Pulmonary Function Measures
Lung volumes during different phases of breathing are used to assess the effects of pathology on ventilation. Remember, ventilation is the volume of air that moves in and out of the airways. PTs and PTAs teach patients interventions that aim to increase air in and improve the force by which air flows out, therefore foundational knowledge in pulmonary function measures provides some insight into the major barriers to ventilation (e.g. restrictive versus obstructive) and how lung volume measures compare to normal values. Measuring pulmonary function is accomplished through spirometry and is typically performed by Respiratory Care.
Shortness of breath is a sign that ventilation is insufficient to meet the oxygen demands of the activity. This can present at rest with advanced lung disease, and after exertion during mild to high intensity exercise and activity. In patients with pulmonary impairments, breathing rate is closely monitored as an indicator of exercise intensity and tolerance. Shortness of breath is one of the indicators of Work of Breathing (WOB).
Airway tissue resistance, elasticity, and compliance are major factors in respiration. PTs and PTAs apply knowledge of respiratory muscle function, posture, and breathing mechanics to optimize pressures for inspiration and exhalation, which can result in improved gas exchange. The video below provides a brief, yet thorough explanation of pulmonary function measures. You should be able to identify the variables in calculating:
- Total Lung Capacity (TLC)
- Vital Capacity (VC)
- Inspiratory Capacity (IC)
- Functional Residual Capacity (FRC)
Active Learning Exercise
As you view the video below, try how you can volitionally assess your own inspiratory capacity and your expiratory reserve. What muscles are you engaging to maximally inhale and maximally exhale?

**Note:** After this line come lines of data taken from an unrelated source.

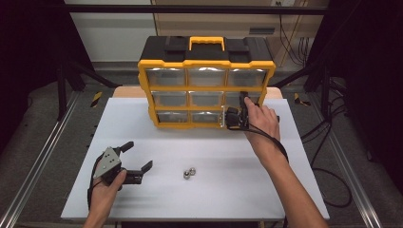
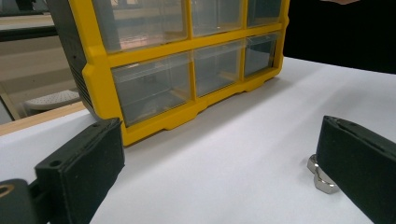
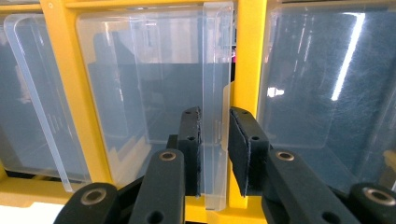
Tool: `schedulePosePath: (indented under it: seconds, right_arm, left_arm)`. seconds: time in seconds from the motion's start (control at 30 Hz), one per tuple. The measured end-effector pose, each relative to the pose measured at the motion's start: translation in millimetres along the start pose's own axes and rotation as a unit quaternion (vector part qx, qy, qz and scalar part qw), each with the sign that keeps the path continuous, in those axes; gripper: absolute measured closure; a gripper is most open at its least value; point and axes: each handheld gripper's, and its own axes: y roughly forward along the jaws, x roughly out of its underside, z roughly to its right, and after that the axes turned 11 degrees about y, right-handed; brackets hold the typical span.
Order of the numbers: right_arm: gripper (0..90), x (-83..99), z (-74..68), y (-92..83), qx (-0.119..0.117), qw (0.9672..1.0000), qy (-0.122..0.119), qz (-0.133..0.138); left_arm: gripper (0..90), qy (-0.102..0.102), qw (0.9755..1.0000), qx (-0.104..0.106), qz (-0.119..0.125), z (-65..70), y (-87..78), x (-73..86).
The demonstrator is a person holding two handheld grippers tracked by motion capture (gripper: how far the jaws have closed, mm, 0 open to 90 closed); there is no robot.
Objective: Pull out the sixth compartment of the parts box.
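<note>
R tool (image 3: 215, 154) nearly closed round clear drawer handle (image 3: 217, 93) of yellow organizer (image 1: 206, 61); can't tell if pads press it. L tool (image 1: 135, 156) wide, holds nothing, on surface (image 1: 237, 190) near nuts (image 1: 189, 173).

A yellow drawer organizer (image 1: 206, 88) stands on a white table (image 1: 199, 156); right gripper (image 1: 236, 116) at its lower-right drawer, left gripper (image 1: 124, 164) well in front.

Right arm extended, left arm at rest.

Left hand-held gripper (image 1: 137, 158) sits at lower left of the high view, gripped from behind by the left hand (image 1: 108, 186); jaws spread wide, nothing between them, grey plate on top, cable looping by the wrist. Right forearm runs from bottom right toward frame centre; right hand (image 1: 262, 119) holds the right hand-held gripper (image 3: 215, 151), pointed away from the person, jaws nearly together with a narrow gap between them.
</note>
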Motion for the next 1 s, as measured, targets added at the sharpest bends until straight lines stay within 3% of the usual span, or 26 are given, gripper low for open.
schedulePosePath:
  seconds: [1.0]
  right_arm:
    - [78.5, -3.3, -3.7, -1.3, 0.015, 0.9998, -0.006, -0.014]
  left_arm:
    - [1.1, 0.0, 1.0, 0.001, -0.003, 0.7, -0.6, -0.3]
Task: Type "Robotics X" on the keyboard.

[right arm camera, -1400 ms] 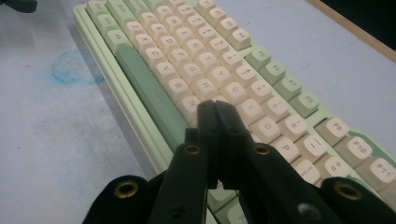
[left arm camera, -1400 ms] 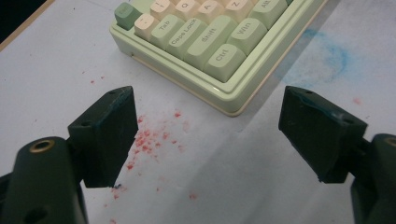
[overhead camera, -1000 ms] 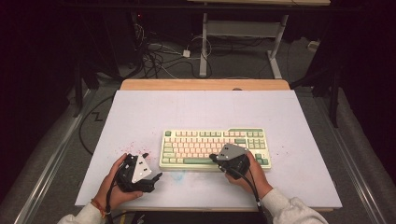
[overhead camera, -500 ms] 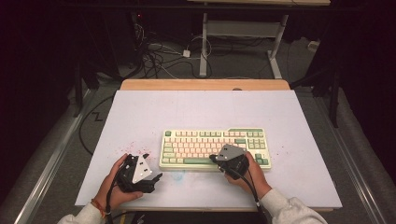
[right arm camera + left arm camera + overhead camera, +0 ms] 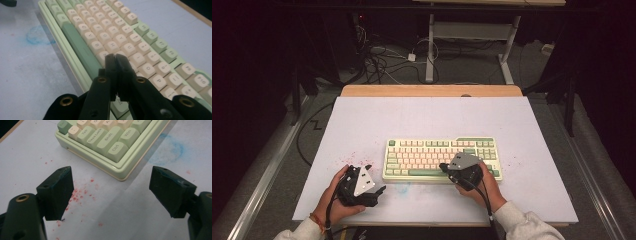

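The work in hand looks like pressing keys on the keyboard (image 5: 442,159), which lies flat on the white table (image 5: 427,117), a little right of centre and near the person's edge, with its long side running left to right. The right gripper (image 5: 115,58) has its two black jaws pressed together with nothing between them, so they form one blunt tip, and that tip sits over the cream letter keys of the lower rows, just beyond the long green space bar (image 5: 80,47); whether it touches a key or hangs just above cannot be told. To do the step well, the person would likely keep the jaws closed, bring the tip straight down on the middle of one keycap so that it does not catch a neighbour, press briefly and lift clear before moving on. The left gripper (image 5: 110,188) rests with its jaws wide apart and empty over bare table near the keyboard's near left corner, above some red specks (image 5: 80,193), apart from the keyboard and well placed to stay out of the way. Legible legends on the green keys at that corner read Tab, Caps Lock, Shift, Ctrl and Win; single letters such as Y, U, O and P show on the cream keys. No brand name can be read.
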The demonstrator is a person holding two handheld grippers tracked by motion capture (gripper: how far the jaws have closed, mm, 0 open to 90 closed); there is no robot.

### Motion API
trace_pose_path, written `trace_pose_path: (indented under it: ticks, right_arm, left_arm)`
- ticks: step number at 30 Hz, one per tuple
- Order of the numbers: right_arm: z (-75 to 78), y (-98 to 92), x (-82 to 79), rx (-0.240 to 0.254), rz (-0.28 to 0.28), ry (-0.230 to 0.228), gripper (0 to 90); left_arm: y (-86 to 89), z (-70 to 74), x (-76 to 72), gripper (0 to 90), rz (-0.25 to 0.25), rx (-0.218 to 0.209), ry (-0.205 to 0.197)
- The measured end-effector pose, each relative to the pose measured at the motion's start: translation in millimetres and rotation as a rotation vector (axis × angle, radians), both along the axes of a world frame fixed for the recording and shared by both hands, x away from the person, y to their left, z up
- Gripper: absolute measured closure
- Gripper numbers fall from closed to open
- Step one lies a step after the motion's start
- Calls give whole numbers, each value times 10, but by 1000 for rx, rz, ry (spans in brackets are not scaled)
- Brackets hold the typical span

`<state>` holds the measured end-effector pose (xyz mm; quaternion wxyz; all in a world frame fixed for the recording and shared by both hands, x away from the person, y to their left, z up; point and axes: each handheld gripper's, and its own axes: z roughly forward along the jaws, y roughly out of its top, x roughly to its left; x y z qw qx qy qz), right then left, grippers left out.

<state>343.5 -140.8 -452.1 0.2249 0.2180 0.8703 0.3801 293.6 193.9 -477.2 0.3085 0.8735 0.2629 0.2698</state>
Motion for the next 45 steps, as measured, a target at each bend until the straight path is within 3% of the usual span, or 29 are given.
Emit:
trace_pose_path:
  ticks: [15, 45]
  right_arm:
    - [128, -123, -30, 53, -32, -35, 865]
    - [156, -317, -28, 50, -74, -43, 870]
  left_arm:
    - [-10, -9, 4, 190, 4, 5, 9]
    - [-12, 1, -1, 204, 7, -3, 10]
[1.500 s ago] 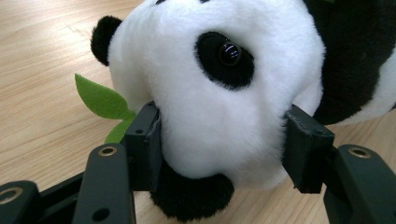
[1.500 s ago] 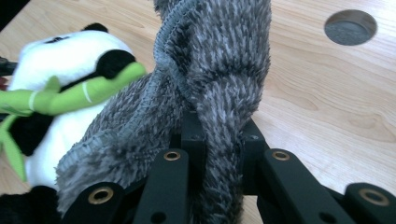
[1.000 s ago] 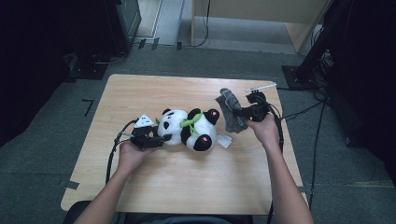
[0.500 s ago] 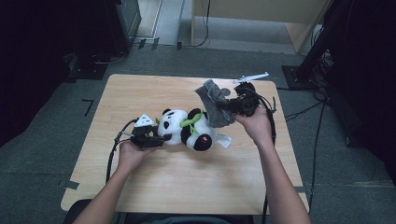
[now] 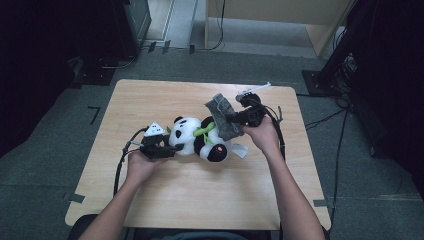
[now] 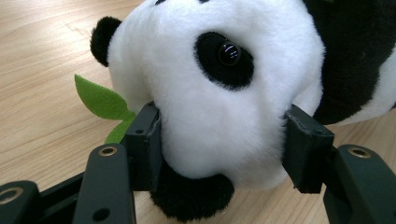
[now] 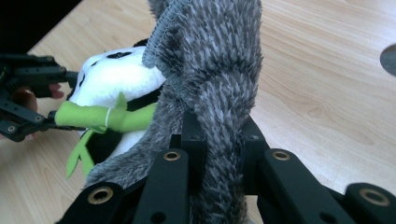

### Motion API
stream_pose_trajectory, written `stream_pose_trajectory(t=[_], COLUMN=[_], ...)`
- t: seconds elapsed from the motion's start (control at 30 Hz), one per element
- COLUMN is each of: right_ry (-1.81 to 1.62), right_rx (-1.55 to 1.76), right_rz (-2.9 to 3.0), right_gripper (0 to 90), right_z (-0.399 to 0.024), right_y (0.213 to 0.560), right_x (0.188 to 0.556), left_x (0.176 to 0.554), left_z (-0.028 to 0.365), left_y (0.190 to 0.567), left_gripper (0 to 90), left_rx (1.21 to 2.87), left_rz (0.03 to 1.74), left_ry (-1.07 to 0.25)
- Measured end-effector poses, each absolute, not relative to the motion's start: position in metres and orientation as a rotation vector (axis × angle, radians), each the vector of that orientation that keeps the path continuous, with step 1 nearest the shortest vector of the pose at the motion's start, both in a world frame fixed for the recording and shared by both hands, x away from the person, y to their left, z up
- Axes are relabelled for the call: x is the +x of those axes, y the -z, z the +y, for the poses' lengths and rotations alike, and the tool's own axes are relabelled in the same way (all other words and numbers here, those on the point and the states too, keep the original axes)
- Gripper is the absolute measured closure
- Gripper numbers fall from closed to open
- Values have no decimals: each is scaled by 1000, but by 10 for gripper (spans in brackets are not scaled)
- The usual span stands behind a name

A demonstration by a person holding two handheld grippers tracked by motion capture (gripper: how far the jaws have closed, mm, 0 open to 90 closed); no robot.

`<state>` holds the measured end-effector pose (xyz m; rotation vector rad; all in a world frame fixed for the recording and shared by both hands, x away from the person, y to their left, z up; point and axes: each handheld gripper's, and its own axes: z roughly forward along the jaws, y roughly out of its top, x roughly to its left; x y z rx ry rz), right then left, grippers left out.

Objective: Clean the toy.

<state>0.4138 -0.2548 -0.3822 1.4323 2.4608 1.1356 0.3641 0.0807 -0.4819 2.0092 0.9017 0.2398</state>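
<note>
Wooden tabletop (image 5: 150, 200): left gripper (image 5: 167, 148) clamps the panda's head (image 6: 219, 88) while right gripper (image 5: 235, 120), pinching grey cloth (image 5: 223, 117), has swung from three o'clock over its body.

— Where is the left gripper (image 5: 167, 148)?

— Low over the table, held in the person's left hand (image 5: 141, 165), with the forearm coming in from the bottom edge. Its jaws stand partly apart, pads pressed on both sides of the panda toy's head (image 6: 219, 93).

— And the right gripper (image 5: 235, 120)?

— Held higher in the right hand (image 5: 262, 136), arm stretched forward, wrist angled inward. Its jaws are pinched nearly together on a fold of grey furry cloth (image 7: 219, 93).
</note>
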Motion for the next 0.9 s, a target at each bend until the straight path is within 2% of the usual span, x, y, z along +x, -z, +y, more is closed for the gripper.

Critical thinking question: Why do interventions to increase inspiratory capacity positively affect ventilation and respiration? Try your answers in the CAN YOU HELP ME? forum.
Incentive Spirometry
- Incentive spirometry (IS) is a bedside intervention used by a number of disciplines based on a clinical theory that its use decreases risk of post-operative pulmonary embolus or post-operative pulmonary complications due to changes in functional lung capacity
- Respiratory Care refers to this preventative intervention as a form of "Hyperinflation Therapy" and there are protocols that continue to be applied in hospital settings to guide decision-making in the use of IS
- Visual feedback and goal setting to reach a target volume and inhalation control is presumed to provide "incentive" to open alveolar space and optimize respiration
- Best practice is to use incentive spirometry with early mobilization and airway clearance techniques.
- Systematic literature reviews suggest mixed findings on the benefits of using incentive spirometry in a number of post operative situations (Freitas, Soares, Cardoso & Atallah, 2012; Restrepo, Wettstein, Wittnebel, Tracy, 2011).
Freitas, E. R., Soares, B. G., Cardoso, J. R., & Atallah, Á. N. (2012, September). Incentive spirometry for preventing pulmonary complications after coronary artery bypass graft. Cochrane Database of Systematic Reviews (9). doi 10.1002/14651858.CD004466.pub3.
Restrepo, R. D., Wettstein, R., Wittnebel, L., & Tracy, M. (2011). Incentive spirometry: 2011. Respiratory care, 56(10), 1600-1604.